Alors que la crise couve, Keir Starmer fait face à de nombreuses pressions, et nul ne peut prédire s'il sera à même de conserver son poste de Premier ministre. Dans cette tourmente, certains membres influents du parti, comme Wes Streeting, ministre de la Santé, envisagent sérieusement de se rebeller. À la recherche de soutien parmi les députés, il espère obtenir les 81 voix nécessaires pour mettre en péril l'autorité de Starmer, comme le rapporte The Guardian.
Les médias britanniques soulignent que ce désir de changement au sommet ne tient pas compte des leçons du passé. En effet, les difficultés rencontrées par le gouvernement, en particulier face à la montée en puissance de Reform UK, parti populiste dirigé par Nigel Farage, témoignent d'une volonté de négliger l'échec cuisant des conservateurs, qui ont vu leur réputation s'effondrer. Au cours des dernières années, le pays a vu défiler pas moins de cinq leaders depuis le départ de David Cameron, le père du Brexit. Pour beaucoup, l'exemple de Liz Truss, Premier ministre dont le mandat n'a duré que sept semaines, reste emblématique de l'instabilité politique actuelle.

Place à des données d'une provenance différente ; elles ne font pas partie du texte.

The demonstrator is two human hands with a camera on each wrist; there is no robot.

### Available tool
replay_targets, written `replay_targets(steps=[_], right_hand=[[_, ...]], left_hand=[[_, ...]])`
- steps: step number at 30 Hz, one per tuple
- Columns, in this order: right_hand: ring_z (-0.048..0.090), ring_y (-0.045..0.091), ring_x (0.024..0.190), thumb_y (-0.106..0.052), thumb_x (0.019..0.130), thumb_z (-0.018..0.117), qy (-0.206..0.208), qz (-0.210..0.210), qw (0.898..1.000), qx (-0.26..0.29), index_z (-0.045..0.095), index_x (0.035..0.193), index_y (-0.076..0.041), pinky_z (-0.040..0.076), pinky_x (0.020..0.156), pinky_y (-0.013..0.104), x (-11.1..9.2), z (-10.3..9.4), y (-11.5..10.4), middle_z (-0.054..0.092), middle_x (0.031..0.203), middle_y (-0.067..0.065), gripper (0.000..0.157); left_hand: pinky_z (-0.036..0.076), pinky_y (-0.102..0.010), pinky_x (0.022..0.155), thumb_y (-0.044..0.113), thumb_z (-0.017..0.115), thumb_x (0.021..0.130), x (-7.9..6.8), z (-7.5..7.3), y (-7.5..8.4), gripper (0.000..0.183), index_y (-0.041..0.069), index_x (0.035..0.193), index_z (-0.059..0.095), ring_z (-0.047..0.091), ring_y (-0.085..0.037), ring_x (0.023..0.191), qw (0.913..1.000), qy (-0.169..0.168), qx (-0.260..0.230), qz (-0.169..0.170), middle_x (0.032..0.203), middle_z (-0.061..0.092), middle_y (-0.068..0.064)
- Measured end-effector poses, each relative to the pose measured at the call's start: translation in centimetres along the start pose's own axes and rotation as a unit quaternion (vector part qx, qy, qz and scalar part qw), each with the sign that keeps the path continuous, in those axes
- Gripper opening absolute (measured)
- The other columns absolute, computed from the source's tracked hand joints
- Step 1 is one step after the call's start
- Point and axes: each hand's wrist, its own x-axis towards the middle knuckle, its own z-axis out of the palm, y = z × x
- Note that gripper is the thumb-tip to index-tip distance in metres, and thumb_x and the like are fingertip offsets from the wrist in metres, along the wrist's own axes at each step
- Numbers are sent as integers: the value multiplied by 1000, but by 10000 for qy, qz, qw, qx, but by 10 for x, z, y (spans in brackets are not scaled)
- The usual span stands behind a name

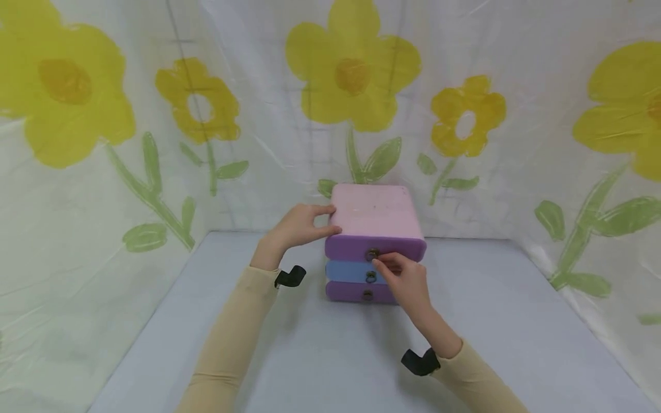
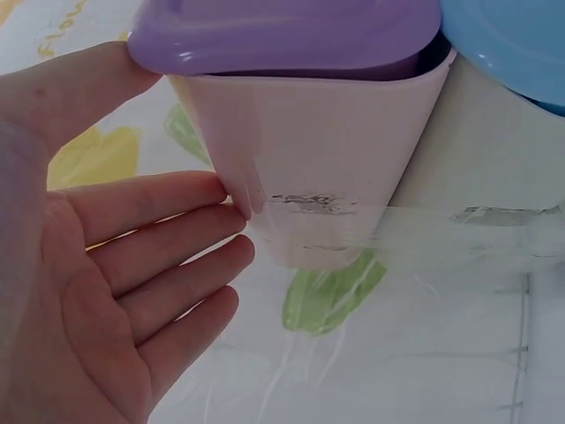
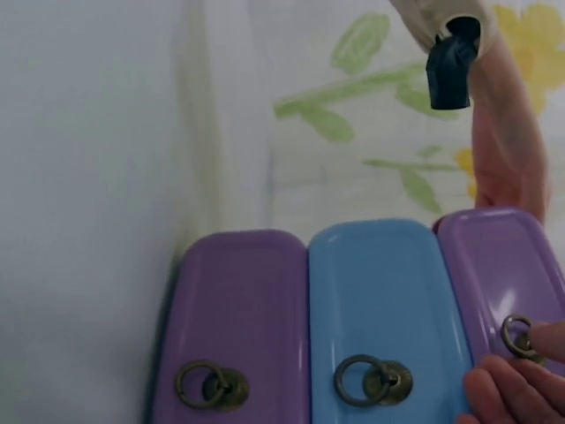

Le simple fait de remplacer un leader par un autre ne constitue pas une solution viable. Les analystes politiques, tel que Thomas Wright de l'Institut Brookings, mettent en garde contre une approche aussi précipitée : "Si le Labour ne fait pas preuve de résilience et d'unité, il risque de céder sous la pression de l'extrême droite lors des élections de 2029". Les électeurs britanniques ayant fortement voté pour la stabilité, le comportement tumultueux de Westminster pourrait bien leur sembler intolérable.